當日,燕然回去見了達復,向他彙報了賽詩會的經過;說他本欲出手擊殺褚慶,卻受到了岑楓阻撓。

岑燊在一邊聽了忙問達復,為何要殺褚慶?

「當然是想幫李兄一把了。」達復嘿嘿一笑,停了片刻,又問太子對敏泰行刺一事有何看法?

岑燊神色肅穆,說太子不答應。

「那,敏泰要是仍一意孤行呢?」

「唉,這也正是太子所憂哪。」岑燊憂鬱著臉,緩了緩,道,「這樣吧,過幾日你約敏泰到靜溪山莊,讓他向太子當面稟報。」

「不,這也太危險了……」

「此乃玉面郎君之意,也隻好如此了。」岑燊突然雙目放亮,「還有,把李兄也叫上。」

「叫他……」

岑燊「嗯」了聲,說萬一敏泰不聽太子所勸,可命李雲翰相機行事。

達復聽了點了點頭。

漁陽城。帥府。

褚漠寒和次子褚勖以及史鳴、嚴過等部下在商議進京參加封王大典之事。

褚勖認為此行過於兇險,還是不去的好!

史鳴也說,漁陽距京千裡之遙,一旦楊嗣郎加害於他,那可是鞭長莫及!

褚漠寒沉思了片刻,說此次封王大典陛下極為重視,他姓楊的豈敢亂來!

嚴過同意褚漠寒的看法;說據駱峰近來密報,聖上對此事格外重視,除了封賞並無別的用意;若是不去,反會令他生疑。

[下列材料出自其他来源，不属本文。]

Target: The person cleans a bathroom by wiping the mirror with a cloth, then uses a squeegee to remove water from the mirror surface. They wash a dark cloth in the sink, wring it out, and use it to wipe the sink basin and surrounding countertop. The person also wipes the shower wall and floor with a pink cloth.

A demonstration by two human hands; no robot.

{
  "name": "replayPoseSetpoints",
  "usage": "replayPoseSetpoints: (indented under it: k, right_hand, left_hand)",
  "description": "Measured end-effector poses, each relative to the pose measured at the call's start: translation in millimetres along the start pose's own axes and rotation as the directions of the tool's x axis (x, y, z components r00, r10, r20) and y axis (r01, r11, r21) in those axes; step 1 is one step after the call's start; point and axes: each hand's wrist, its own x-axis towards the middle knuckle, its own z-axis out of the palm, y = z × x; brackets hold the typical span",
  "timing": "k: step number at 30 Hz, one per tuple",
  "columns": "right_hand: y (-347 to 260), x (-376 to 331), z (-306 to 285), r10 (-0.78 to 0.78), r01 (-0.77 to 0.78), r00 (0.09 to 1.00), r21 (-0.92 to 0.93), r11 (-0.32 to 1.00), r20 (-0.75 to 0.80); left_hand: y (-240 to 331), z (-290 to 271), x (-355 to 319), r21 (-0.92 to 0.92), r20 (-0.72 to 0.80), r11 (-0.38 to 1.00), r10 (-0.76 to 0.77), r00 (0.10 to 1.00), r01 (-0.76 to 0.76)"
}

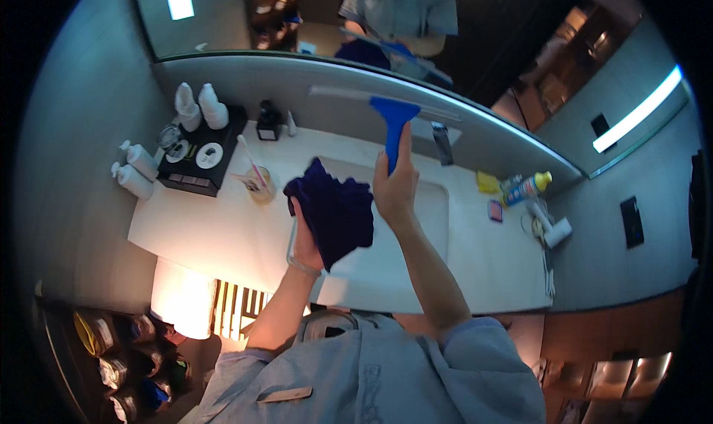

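Note:
My left hand (306,240) is closed round a bunched dark purple cloth (336,210) above the sink's left part. The cloth spreads over most of the fingers. In my right hand (396,190) I grip the handle of a blue squeegee (395,113). Its long pale blade stretches sideways in front of the wall strip below the mirror (304,23); whether it touches anything I cannot tell. Beneath both hands lies the white sink (429,231), partly covered by the cloth and my right forearm. A dark metal faucet (442,143) stands right of the squeegee.
On the white counter's (200,231) left stand a black tray (194,173), pump bottles (135,180), white stacked cups (214,108) and a glass (260,186) with a toothbrush. At right are a yellow-capped bottle (527,190), a yellow sponge (487,182) and a white hair dryer (555,231).

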Motion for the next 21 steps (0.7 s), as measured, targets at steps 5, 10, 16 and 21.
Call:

「哼,俺才不希罕那個破王帽呢。」褚漠寒咧開了嘴大笑了兩聲,「各位放心,待典禮一畢俺就儘快返回漁陽。」

部下諸人聽了相互對視了片刻,這才紛紛點頭同意了。

眾人正議事間,一個校尉來報,說是派去長安的信使回來了。

褚漠寒見那信使隻身一人,不禁變了臉色,問他褚慶為何沒回?

信使慌忙道:「回大帥,長公子說他已與駱峰之女訂婚,他和盤將軍正在京等您。」

褚漠寒和在場諸人聽了無不驚訝。

褚勖哼了聲,道,「父帥,他這不是跟您對著幹嗎……」

「這臭小子,他還真是翻了天了!這一回老子進京,非把他拎回來不可!」褚漠寒一臉怒氣,緩了下神扭過頭去,問史鳴可都準備好了?

史鳴說,好了;隨行三百帶甲護衛以及錢糧、馬匹俱已安排停當。

褚漠寒聽了直搖頭,道:「三百,也太多了。」

「那,一百人如何?」

「還是多了。」褚漠寒嘿嘿一笑,「俺是去戴王帽的,又不是打仗,十人護衛足矣。」

「父帥,十人太少了;一旦京城有個風吹草動的……」褚勖上前一步,撲通跪下了,泣道,「勖兒不才,願隨身陪駕。」

「他娘的,哭哭啼啼的跟個小娘們一樣,真是跟你兄長差太遠了!」褚漠寒狠狠地瞪了他一眼,轉身出了大廳……

三官廟詩賽後,駱峰仍遲遲拿不定主意。雖說女兒鍾情於李雲翰,但為了不得罪褚慶,駱峰隻好以拖應對,靜觀事態的變化。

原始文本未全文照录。